Retype the material below exactly, from its first line through the line with "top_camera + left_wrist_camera"; the pictures stay out.

┌──

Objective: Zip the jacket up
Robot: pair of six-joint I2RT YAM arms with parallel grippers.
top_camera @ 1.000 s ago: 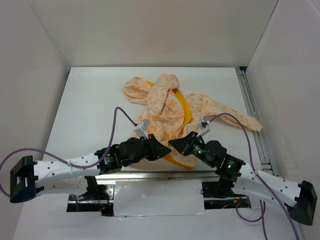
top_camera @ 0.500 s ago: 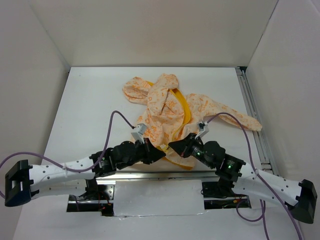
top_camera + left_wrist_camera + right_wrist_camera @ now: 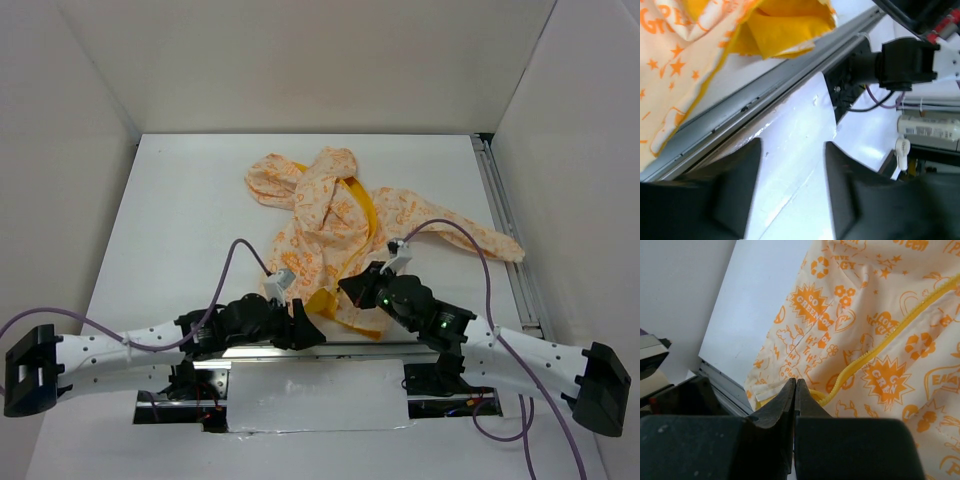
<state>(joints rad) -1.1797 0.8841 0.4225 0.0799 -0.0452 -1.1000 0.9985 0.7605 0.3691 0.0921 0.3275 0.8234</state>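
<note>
The jacket (image 3: 330, 215) lies crumpled on the white table, cream with orange print, its yellow lining (image 3: 785, 25) showing at the near hem. My left gripper (image 3: 308, 330) is open with nothing between its fingers. It hangs over the table's near edge, just short of the hem, and the left wrist view (image 3: 792, 145) shows only white board between the jaws. My right gripper (image 3: 347, 285) is shut at the jacket's lower front. In the right wrist view the yellow zipper (image 3: 890, 335) runs down behind those closed tips (image 3: 795, 381). Whether they pinch it is hidden.
A metal rail (image 3: 740, 107) runs along the table's near edge, close under the jacket's hem. Another rail (image 3: 505, 230) lines the right side. White walls close in the left, back and right. Purple cables arch over both arms.
My left gripper shut, then opened, and drew back toward the near edge, away from the hem. The yellow hem has bunched up and shifted left. The right gripper stayed shut, edging slightly forward.
</note>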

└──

## [RESPONSE FOR THIS EXERCISE]
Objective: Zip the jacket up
Robot: pair of six-joint I2RT YAM arms with parallel grippers.
top_camera @ 1.000 s ago: 
top_camera @ 0.500 s ago: 
top_camera + left_wrist_camera + right_wrist_camera @ now: 

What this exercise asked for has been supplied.